I'm curious, does this hold true even when Southwest has their reduced fare sales?

Richard


----------



## vacationhopeful (Apr 29, 2017)

Having flown SWA for years over basicly the same route ... overbooking has been happen less and less.

It is a matter of the math ... and having the flights occupancy/seats sold history for modeling.

And yes, while flight cost might be higher weeks out in the future ... the day of flight price might be the cheaper.


----------



## Luanne (Apr 29, 2017)

I love Southwest.  They are always my carrier of choice if they have the route I need.  I've never experience being bumped and I don't even remember any announcements of overbooking when I've flown them.


----------



## dioxide45 (Apr 29, 2017)

MULTIZ321 said:


> Hi Dioxide45,
> 
> I'm curious, does this hold true even when Southwest has their reduced fare sales?
> 
> Richard


I don't follow Southwest prices that often, so I am only checking when I am checking for a specific trip and we have never really found them to be cheaper. We used to love AirTran and flew them almost exclusively for years to Florida, Aruba and Cancun until Southwest gobbled them up.


----------



## dioxide45 (Apr 29, 2017)

Luanne said:


> I love Southwest.  They are always my carrier of choice if they have the route I need.  I've never experience being bumped and I don't even remember any announcements of overbooking when I've flown them.


Which is odd, as based on reports, Southwest involuntarily bumped more passengers than any other large airline last year.


----------



## Luanne (Apr 29, 2017)

dioxide45 said:


> Which is odd, as based on reports, Southwest involuntarily bumped more passengers than any other large airline last year.

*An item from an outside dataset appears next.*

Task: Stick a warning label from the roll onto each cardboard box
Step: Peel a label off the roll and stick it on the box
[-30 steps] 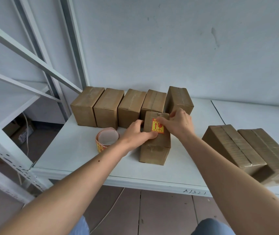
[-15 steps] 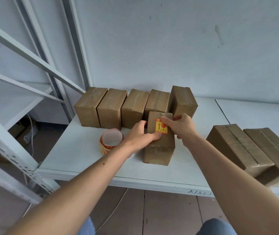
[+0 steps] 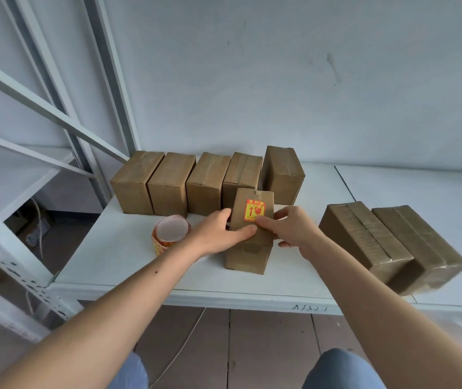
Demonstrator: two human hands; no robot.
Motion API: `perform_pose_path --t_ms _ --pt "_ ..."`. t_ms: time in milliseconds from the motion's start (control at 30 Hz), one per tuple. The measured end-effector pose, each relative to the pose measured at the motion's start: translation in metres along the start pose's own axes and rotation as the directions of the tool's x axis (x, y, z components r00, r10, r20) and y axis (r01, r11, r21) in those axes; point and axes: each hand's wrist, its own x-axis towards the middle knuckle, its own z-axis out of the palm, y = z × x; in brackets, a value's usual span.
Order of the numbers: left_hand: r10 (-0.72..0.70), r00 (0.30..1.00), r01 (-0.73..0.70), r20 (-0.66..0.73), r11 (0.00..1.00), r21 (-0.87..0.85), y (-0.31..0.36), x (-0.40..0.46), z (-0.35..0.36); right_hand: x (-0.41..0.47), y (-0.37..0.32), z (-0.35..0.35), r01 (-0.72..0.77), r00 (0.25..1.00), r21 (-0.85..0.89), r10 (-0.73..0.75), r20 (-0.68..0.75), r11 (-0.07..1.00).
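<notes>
A small cardboard box [image 3: 248,256] stands near the middle of the white shelf, its top bearing a red and yellow warning label [image 3: 254,210]. My left hand [image 3: 218,234] grips the box's left side with the thumb lying across the top. My right hand [image 3: 288,228] holds the right side, its fingertips pressing just below the label. The label roll [image 3: 170,233] lies on its side immediately left of my left hand. Several unlabelled boxes [image 3: 171,186] stand in a row behind.
Two larger cardboard boxes [image 3: 392,245] lie side by side at the right of the shelf [image 3: 117,248]. A white metal rack frame [image 3: 56,119] with slanted braces rises on the left. The wall is close behind the row. Floor shows below the shelf edge.
My right hand slid from the far end of the box top toward me, past the label, to the box's near right side. The left hand stayed on the box.
</notes>
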Motion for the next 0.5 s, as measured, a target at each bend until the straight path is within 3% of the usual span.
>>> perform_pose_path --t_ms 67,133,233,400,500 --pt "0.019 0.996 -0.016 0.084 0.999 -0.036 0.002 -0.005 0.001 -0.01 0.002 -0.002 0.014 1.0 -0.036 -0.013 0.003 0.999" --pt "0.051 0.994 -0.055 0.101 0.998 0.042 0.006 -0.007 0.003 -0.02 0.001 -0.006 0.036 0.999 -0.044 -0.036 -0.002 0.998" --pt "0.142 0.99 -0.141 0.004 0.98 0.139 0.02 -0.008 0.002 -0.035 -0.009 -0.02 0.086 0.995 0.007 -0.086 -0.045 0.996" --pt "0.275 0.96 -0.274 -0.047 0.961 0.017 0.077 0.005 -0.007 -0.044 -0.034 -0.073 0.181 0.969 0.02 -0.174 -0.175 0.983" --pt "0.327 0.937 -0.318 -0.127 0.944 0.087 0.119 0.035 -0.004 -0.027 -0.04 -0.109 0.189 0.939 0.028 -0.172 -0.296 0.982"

I know, I read that.  I'm just going by my experience.  Maybe it's the routes I fly?


----------



## PigsDad (Apr 29, 2017)

Personally, I will (and have many times) paid more to fly on Southwest when a comparable flight was less expensive on other legacy airlines.  Being 6'5", I find SW coach seats more comfortable than most any other airline.  In addition, between the usually friendly service, free baggage, free itinerary changes and ability to get credit when your flight goes on sale long after your original purchase (of which I have taken advantage of several times), I gladly pay a small premium (sometimes) to fly them vs. United / Delta / American / etc.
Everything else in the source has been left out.